Bishop se irguió en medio del tronar de las preguntas y se alisó la corbata sobre la camisa.

«Me gustaría dar las gracias a alguien —dijo, gritando para que se le oyera por encima de las preguntas de los periodistas—. Un buen ciudadano me escribió facilitándome la información que me ha conducido indirectamente a solucionar el asesinato de la señorita Hasselgard. Quienquiera que sea, supongo que en estos momentos me estará viendo. Nos gustaría que se diese a conocer, ya sea a mí o a cualquiera de Armory Place, a fin de poderle demostrar nuestra gratitud por su ayuda».

A continuación se alejó, sin hacer caso de los gritos de los periodistas.

Mientras Gloria colocaba sobre la mesa de la cocina una bandeja con emparedados y unos cuencos llenos de sopa, a Tom le recordó a una encantadora madre de cualquier anuncio televisivo. Ella le sonrió, con los ojos brillándole por el esfuerzo de mostrar lo bien que se encontraba.

—En el frigorífico te dejaré comida preparada para esta noche, Tom, pero aquí tienes algo bueno para que te alimentes. Esta noche salimos, ¿sabes?

Entonces Tom comprendió: ella se había vestido para la cena nada más levantarse. Tom se sentó y comió. Durante el almuerzo, su padre repitió en varias ocasiones lo sabrosa que estaba la sopa, cuánto le gustaban los emparedados y que era un almuerzo estupendo.

—¿No es un almuerzo estupendo, Tom?

—Ahora dicen que Hasselgard se tiró por la borda —comentó Tom—. Van a anunciar que estaba estafando al tesoro. Si alguien no hubiese escrito a la policía, nada de todo eso hubiese ocurrido. Si la policía no hubiese recibido esa carta…

—Lo habrían atrapado igualmente —intervino su padre—. Hasselgard había subido demasiado alto y demasiado rápido. Y ahora terminemos con ese tema.

Victor le hablaba a Tom, pero estaba mirando a Gloria, quien se llevaba un emparedado a la boca, pero entonces empezó a temblar y de nuevo lo depositó en el plato. Ella alzó los ojos, pero no los veía.

—«Ella y su papá», solían decir los criados. Porque sólo estábamos los dos en esta casa…
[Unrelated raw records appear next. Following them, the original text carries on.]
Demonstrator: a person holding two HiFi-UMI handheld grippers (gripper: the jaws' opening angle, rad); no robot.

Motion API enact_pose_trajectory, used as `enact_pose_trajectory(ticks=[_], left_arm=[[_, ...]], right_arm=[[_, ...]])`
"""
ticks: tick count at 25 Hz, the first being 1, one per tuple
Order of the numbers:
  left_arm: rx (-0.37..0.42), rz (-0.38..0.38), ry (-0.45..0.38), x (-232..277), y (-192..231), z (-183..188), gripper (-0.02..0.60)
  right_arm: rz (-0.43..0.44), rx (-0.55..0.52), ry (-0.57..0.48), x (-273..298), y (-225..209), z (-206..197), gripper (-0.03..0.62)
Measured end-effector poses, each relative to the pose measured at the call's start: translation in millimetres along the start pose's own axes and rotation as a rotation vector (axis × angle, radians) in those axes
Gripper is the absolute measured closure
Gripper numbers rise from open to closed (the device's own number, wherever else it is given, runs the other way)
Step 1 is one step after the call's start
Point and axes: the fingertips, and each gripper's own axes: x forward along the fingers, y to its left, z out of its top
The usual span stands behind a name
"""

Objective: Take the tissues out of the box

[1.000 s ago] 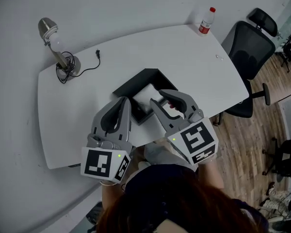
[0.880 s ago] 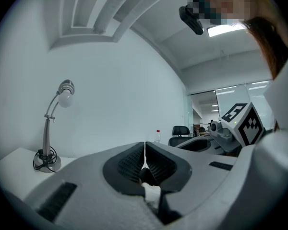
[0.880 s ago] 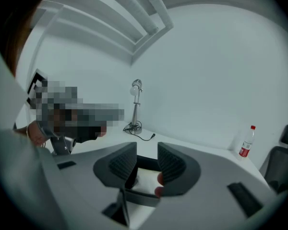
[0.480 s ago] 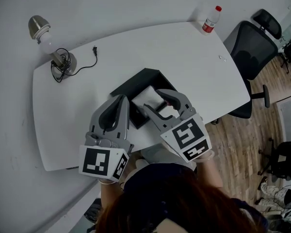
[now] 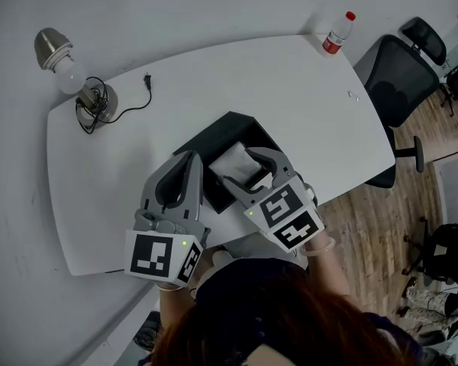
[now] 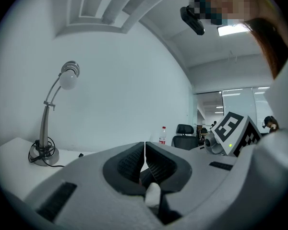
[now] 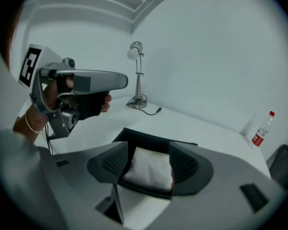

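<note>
white table (image 5: 290, 97) bears a lamp (image 5: 72, 75), a bottle (image 5: 337, 35) and the black box (image 5: 217, 134).

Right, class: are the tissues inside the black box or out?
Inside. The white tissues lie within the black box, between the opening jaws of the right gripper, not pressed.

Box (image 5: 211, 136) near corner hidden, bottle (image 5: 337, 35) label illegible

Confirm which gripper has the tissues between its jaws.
The right gripper: its jaws are opening and straddle the white tissues in the black box. The left gripper is shut, away from the tissues, pointing toward the wall.
</note>
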Motion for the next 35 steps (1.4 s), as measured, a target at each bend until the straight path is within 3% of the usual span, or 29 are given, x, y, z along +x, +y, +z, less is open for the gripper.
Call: enact_pose_trajectory(ticks=[20, 35], left_arm=[[-0.054, -0.012, 0.021, 20, 19, -11, 0.555], [-0.074, -0.019, 0.024, 21, 19, -16, 0.555]], right_arm=[[0.076, -0.003, 0.348, 41, 2, -45, 0.293], [0.013, -0.036, 0.497, 52, -1, -63, 0.293]])
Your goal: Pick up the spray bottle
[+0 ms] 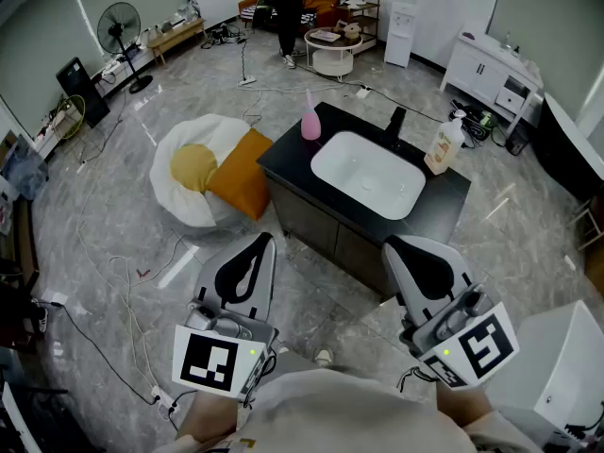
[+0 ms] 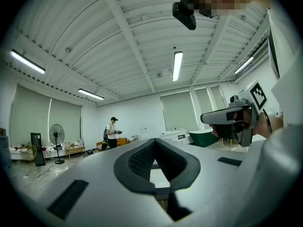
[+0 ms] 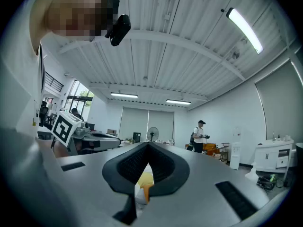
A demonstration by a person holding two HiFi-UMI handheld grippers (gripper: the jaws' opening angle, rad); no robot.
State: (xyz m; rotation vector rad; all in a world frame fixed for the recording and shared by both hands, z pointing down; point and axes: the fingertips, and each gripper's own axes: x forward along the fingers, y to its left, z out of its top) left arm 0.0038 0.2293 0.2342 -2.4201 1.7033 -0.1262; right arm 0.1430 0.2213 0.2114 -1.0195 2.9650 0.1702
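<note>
A black counter (image 1: pixel 288 154) with a white sink (image 1: pixel 366 175) stands ahead of me on the floor. A pink bottle with a narrow top (image 1: pixel 310 117) stands at its far left corner. A white bottle with an orange label (image 1: pixel 444 148) stands at the right end, beside the black tap (image 1: pixel 394 125). My left gripper (image 1: pixel 266 240) and right gripper (image 1: pixel 390 244) are held level, short of the counter's near edge and well apart from both bottles. Each has its jaws shut with nothing between them. In the gripper views, the left gripper (image 2: pixel 155 141) and right gripper (image 3: pixel 147 144) point across the room.
A white beanbag with yellow cushions (image 1: pixel 203 173) lies left of the counter. Cables (image 1: pixel 113 281) trail over the grey floor. A fan (image 1: pixel 121 28), a person (image 1: pixel 285 8), a round table (image 1: pixel 330 51) and a white cabinet (image 1: pixel 491 72) stand further back.
</note>
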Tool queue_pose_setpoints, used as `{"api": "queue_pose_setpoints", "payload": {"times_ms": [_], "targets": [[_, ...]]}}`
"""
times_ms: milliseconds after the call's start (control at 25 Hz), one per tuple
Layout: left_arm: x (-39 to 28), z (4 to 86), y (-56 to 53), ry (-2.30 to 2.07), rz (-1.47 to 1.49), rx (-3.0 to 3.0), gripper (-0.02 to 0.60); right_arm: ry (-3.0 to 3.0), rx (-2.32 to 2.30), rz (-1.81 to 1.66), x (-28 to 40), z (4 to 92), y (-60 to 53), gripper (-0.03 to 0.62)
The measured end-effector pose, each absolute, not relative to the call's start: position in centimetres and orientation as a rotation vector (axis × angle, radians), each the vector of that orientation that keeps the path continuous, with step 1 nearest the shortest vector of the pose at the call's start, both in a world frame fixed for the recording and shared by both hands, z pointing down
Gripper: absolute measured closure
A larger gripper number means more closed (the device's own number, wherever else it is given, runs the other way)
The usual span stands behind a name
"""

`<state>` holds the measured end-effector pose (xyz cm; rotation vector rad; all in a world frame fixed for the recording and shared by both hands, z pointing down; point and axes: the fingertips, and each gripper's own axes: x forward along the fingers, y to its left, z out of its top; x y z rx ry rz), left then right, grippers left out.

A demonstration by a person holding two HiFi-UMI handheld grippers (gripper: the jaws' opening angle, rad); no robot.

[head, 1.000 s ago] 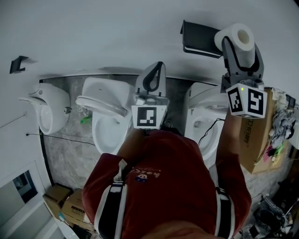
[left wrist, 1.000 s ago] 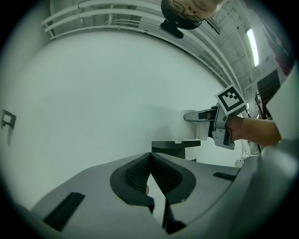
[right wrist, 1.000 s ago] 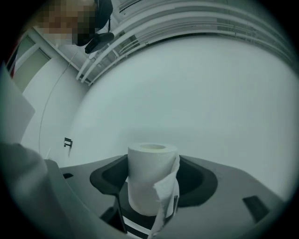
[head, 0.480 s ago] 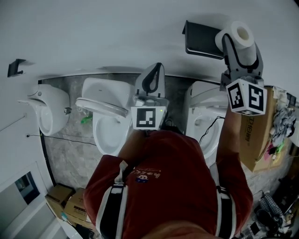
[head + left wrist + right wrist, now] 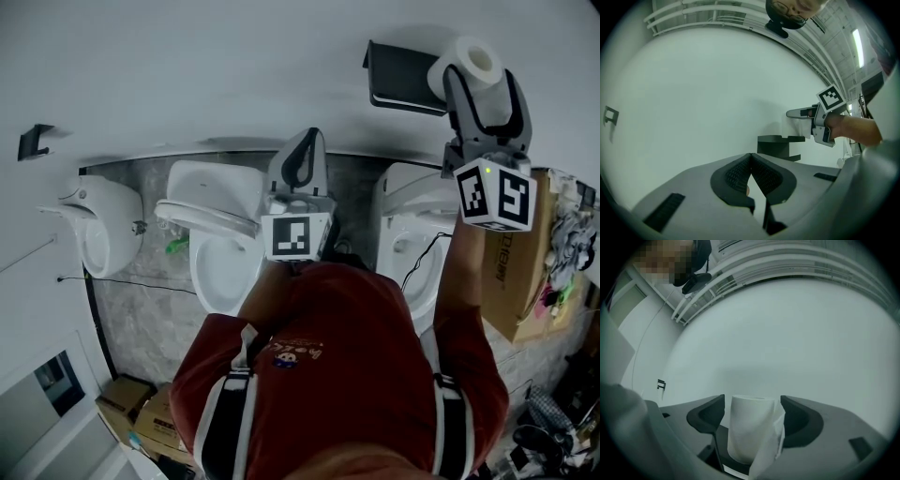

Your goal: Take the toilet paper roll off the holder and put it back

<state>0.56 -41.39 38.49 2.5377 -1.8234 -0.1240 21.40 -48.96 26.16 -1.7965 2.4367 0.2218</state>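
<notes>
Release, seemingly, onto holder (image 5: 401, 80) | right tongs (image 5: 751, 404) just opened wide around toilet paper roll (image 5: 745, 427) | left tongs (image 5: 751, 161) closed, empty | next: withdraw clear of loose sheet (image 5: 769, 446)

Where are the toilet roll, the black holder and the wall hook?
toilet roll (image 5: 747, 427), right gripper view, its white side.
black holder (image 5: 403, 80), head view, its flat face.
wall hook (image 5: 36, 139), head view, its middle.

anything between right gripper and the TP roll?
Nothing visible. The toilet paper roll stands between the right gripper's fingers, which have just been opening; a gap shows beside the roll.
</notes>
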Motion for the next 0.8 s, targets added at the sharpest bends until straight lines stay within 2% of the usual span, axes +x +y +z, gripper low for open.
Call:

—Deja que te acompañe arriba —dijo Victor, lanzando una dura mirada a Tom y, cogiendo el brazo de su esposa para que se levantara, la sacó de la cocina.

Cuando su padre volvió a bajar, Tom se encontraba en la sala de la televisión, comiendo el resto de su emparedado y contemplando a uno de los reporteros de la WMIL-TV de pie junto al casco del Mogrom’s Fortune en el embarcadero de la policía, al tiempo que describía cómo la patrulla marítima había encontrado el barco.

«Aquí, en el muelle, se burlan de la teoría de que Hasselgard pudo haber sido arrastrado por la borda. En medio de crecientes rumores…».

—¿No has oído ya bastante de todo esto? —dijo Victor, inclinándose bruscamente para cambiar de canal, hasta que en la pantalla apareció un partido de béisbol—. ¿Dónde está mi emparedado?

—Sobre la mesa.

Victor salió y regresó casi de inmediato, con el enorme emparedado goteándole en la mano.

—Tu madre se pondrá bien, aunque no gracias a ti —dijo, dejándose caer en su sillón.

Tom se fue a su habitación.

A las siete, sus padres bajaron juntos, y Tom apagó el televisor un segundo antes de que entraran en la salita. El aspecto de su madre era idéntico al que tenía al mediodía, vestida para salir, con sus perlas y sus tacones altos. Les deseó que se divirtieran y, tan pronto como cerraron la puerta telefoneó a Lamont von Heilitz.